Trigger for data validation in PostgreSQL - Time & Space Complexity
When using triggers for data validation in PostgreSQL, it's important to understand how the time to run the trigger changes as the amount of data grows.
We want to know how the trigger's work scales when many rows are inserted or updated.
Analyze the time complexity of the following trigger function and trigger.
CREATE FUNCTION validate_age() RETURNS trigger AS $$
BEGIN
IF NEW.age < 0 OR NEW.age > 120 THEN
RAISE EXCEPTION 'Invalid age: %', NEW.age;
END IF;
RETURN NEW;
END;
$$ LANGUAGE plpgsql;
CREATE TRIGGER check_age
BEFORE INSERT OR UPDATE ON persons
FOR EACH ROW EXECUTE FUNCTION validate_age();
This trigger checks that the age column is between 0 and 120 for every inserted or updated row.

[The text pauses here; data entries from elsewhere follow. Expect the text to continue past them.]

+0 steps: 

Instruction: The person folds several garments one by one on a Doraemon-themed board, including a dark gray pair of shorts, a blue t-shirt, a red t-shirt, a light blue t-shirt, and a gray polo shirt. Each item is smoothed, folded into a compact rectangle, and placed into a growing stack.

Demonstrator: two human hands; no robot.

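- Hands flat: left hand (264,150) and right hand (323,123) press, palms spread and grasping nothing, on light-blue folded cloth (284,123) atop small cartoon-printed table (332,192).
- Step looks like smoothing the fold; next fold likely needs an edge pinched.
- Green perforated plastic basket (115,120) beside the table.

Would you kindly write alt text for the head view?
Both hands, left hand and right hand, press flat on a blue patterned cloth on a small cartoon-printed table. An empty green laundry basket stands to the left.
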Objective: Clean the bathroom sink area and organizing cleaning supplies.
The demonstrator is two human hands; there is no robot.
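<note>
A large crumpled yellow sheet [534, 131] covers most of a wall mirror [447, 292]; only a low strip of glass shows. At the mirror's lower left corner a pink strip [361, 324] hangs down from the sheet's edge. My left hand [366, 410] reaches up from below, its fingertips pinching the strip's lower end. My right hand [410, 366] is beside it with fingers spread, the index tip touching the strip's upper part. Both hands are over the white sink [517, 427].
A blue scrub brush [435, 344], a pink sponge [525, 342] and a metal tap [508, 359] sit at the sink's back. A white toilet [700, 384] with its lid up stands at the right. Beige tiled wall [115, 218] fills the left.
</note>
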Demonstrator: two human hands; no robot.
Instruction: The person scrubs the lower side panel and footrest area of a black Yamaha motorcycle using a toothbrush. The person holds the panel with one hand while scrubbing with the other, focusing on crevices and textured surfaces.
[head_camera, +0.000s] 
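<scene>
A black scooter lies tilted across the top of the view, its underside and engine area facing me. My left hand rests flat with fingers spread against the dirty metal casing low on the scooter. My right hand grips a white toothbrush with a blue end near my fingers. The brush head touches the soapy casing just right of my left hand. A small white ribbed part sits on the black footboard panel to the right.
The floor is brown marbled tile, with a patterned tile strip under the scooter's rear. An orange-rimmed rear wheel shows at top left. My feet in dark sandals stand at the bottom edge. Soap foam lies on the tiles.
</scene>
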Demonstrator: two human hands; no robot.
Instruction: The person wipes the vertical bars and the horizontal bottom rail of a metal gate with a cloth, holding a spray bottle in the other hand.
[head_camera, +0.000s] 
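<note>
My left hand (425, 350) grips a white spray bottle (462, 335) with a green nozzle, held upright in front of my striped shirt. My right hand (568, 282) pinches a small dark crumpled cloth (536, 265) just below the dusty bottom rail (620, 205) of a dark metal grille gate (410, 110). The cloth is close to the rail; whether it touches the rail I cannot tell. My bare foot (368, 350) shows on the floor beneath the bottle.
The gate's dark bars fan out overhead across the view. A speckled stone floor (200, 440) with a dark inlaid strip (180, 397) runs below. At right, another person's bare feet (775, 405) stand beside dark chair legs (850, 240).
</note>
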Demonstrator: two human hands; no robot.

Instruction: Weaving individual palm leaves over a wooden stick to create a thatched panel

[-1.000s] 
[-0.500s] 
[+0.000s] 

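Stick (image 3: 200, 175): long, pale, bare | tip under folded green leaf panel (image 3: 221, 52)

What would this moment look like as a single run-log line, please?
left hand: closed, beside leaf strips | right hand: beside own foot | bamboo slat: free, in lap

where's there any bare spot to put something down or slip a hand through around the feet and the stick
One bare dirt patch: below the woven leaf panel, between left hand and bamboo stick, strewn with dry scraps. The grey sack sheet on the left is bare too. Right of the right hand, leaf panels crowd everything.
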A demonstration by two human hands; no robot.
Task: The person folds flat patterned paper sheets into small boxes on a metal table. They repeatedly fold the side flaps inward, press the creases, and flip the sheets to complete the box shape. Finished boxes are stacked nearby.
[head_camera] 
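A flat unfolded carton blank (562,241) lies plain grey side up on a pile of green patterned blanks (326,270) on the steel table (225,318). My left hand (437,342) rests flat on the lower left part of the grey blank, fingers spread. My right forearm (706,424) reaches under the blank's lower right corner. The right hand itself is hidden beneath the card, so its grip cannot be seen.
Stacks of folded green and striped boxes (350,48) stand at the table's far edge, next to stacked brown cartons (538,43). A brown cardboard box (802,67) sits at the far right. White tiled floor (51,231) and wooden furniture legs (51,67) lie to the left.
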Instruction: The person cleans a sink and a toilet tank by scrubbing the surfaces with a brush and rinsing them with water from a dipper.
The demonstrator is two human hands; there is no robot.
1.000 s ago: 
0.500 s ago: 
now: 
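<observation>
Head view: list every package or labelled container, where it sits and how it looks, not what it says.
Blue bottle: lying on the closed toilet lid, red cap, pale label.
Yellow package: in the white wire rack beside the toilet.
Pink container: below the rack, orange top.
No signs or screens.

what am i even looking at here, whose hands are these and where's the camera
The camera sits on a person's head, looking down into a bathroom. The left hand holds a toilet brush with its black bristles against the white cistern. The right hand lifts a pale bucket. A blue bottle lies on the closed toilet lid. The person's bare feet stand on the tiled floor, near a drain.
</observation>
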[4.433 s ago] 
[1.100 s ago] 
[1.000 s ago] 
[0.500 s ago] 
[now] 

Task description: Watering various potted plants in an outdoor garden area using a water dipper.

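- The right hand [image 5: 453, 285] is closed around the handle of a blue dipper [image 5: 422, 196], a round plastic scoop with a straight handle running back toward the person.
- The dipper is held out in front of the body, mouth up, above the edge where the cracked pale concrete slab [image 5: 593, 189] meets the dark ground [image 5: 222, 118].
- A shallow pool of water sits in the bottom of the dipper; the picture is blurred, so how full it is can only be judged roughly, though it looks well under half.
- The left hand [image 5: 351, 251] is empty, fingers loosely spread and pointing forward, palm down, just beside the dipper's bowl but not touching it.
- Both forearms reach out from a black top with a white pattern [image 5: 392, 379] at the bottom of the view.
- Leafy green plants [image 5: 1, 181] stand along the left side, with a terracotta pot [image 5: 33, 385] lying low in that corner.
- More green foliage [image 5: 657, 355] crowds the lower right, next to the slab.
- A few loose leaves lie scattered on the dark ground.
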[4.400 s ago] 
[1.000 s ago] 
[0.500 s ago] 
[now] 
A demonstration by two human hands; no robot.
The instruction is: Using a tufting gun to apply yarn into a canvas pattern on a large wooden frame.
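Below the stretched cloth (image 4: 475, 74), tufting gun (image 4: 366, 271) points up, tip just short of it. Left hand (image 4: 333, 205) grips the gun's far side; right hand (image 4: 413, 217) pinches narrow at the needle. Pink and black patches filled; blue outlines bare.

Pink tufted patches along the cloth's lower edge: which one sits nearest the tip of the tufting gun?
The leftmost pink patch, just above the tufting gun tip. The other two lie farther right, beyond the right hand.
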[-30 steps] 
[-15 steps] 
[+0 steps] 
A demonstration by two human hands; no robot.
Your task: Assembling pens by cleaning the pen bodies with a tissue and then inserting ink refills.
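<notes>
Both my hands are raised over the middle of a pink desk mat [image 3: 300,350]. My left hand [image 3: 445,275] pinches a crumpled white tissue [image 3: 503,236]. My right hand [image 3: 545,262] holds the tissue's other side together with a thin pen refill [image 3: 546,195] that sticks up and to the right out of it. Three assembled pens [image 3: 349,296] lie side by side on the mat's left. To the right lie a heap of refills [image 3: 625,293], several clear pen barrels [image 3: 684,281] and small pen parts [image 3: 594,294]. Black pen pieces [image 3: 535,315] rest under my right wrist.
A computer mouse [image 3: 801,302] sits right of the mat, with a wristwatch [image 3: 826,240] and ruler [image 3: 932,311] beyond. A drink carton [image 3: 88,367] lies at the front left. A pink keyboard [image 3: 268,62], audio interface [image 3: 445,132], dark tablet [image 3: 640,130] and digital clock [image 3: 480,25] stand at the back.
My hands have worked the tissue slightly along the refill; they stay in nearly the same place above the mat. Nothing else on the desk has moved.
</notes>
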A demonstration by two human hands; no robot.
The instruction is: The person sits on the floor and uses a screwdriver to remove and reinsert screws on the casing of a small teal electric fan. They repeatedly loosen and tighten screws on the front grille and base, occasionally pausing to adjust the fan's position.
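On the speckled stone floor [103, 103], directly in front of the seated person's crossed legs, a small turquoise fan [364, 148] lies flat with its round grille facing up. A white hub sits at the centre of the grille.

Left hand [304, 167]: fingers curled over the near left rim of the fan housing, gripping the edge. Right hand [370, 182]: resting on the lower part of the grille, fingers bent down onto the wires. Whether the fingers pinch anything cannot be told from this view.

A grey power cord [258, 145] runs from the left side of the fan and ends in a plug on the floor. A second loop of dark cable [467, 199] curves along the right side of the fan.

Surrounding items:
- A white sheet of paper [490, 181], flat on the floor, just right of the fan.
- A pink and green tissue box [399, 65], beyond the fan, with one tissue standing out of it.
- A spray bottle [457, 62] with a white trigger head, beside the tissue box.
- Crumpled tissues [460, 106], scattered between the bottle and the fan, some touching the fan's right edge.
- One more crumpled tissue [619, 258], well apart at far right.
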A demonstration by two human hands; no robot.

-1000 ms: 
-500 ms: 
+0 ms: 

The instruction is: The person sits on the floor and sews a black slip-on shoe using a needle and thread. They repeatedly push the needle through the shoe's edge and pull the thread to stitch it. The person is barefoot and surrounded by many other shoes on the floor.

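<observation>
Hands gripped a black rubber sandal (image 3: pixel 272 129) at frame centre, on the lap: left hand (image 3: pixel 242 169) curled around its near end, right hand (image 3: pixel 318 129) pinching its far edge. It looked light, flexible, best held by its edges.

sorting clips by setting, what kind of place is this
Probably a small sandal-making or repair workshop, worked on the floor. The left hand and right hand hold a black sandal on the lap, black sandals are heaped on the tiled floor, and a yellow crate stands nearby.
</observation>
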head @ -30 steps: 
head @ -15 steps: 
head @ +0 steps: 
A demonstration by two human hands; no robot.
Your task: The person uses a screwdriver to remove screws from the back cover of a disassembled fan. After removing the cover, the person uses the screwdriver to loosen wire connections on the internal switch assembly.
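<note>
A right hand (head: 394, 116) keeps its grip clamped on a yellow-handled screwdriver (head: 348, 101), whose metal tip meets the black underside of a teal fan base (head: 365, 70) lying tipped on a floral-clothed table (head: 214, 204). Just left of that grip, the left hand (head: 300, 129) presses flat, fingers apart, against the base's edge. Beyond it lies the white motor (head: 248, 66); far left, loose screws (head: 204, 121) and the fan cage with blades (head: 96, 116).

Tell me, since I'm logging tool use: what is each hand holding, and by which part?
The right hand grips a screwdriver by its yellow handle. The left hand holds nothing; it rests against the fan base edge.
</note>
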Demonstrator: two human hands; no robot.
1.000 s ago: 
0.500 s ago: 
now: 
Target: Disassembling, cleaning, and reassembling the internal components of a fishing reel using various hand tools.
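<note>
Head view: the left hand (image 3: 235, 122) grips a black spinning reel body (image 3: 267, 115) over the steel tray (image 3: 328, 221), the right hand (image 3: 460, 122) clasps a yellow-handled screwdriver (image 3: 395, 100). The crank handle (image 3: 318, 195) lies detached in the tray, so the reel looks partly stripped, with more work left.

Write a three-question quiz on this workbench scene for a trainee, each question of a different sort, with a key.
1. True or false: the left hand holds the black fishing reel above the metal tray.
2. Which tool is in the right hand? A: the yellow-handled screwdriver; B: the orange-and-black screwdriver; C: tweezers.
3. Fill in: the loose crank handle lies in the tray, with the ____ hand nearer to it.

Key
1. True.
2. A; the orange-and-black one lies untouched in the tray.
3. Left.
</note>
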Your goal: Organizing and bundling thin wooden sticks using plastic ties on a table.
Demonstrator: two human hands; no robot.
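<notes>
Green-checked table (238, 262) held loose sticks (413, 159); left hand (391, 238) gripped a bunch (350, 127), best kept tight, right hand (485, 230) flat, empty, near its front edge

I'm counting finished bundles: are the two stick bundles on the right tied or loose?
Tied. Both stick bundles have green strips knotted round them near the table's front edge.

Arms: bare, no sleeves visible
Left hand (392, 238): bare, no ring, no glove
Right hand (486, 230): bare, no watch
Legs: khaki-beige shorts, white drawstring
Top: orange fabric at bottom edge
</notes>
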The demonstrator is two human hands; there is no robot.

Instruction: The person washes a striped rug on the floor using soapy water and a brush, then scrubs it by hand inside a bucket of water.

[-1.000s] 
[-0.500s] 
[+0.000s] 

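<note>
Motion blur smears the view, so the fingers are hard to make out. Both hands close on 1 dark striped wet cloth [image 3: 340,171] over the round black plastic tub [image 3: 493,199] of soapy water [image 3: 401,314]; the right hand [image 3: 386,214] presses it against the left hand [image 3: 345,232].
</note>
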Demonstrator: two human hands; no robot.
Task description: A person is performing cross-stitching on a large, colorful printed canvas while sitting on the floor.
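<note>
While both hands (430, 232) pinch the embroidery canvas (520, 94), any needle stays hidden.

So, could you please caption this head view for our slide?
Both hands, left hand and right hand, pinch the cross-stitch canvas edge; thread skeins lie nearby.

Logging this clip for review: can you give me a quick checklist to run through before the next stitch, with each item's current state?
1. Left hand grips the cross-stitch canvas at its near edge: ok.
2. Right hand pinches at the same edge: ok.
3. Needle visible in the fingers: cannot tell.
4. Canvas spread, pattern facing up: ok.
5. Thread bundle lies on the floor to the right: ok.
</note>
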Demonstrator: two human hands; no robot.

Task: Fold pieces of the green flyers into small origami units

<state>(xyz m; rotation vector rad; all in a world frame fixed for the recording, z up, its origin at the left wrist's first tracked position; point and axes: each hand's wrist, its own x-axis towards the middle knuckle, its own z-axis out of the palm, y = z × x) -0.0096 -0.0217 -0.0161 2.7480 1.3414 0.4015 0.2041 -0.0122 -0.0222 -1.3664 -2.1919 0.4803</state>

Identify the loops, recursion, array traversals that repeat.
- Primary operation: The trigger function runs once for each row inserted or updated.
- How many times: It runs exactly as many times as there are rows affected by the operation.
Each row causes the trigger to run once, so the total work grows directly with the number of rows.
| Input Size (n) | Approx. Operations |
|---|---|
| 10 | 10 trigger executions |
| 100 | 100 trigger executions |
| 1000 | 1000 trigger executions |
Pattern observation: The work increases in a straight line as more rows are processed.
Time Complexity: O(n)
This means the time to validate grows directly with the number of rows inserted or updated.
[X] Wrong: "The trigger runs only once no matter how many rows are changed."
[OK] Correct: In PostgreSQL, row-level triggers run once per row, so the work adds up with each row.
Understanding how triggers scale helps you design efficient database validations and shows you can think about performance in real projects.
"What if we changed the trigger to a statement-level trigger? How would the time complexity change?"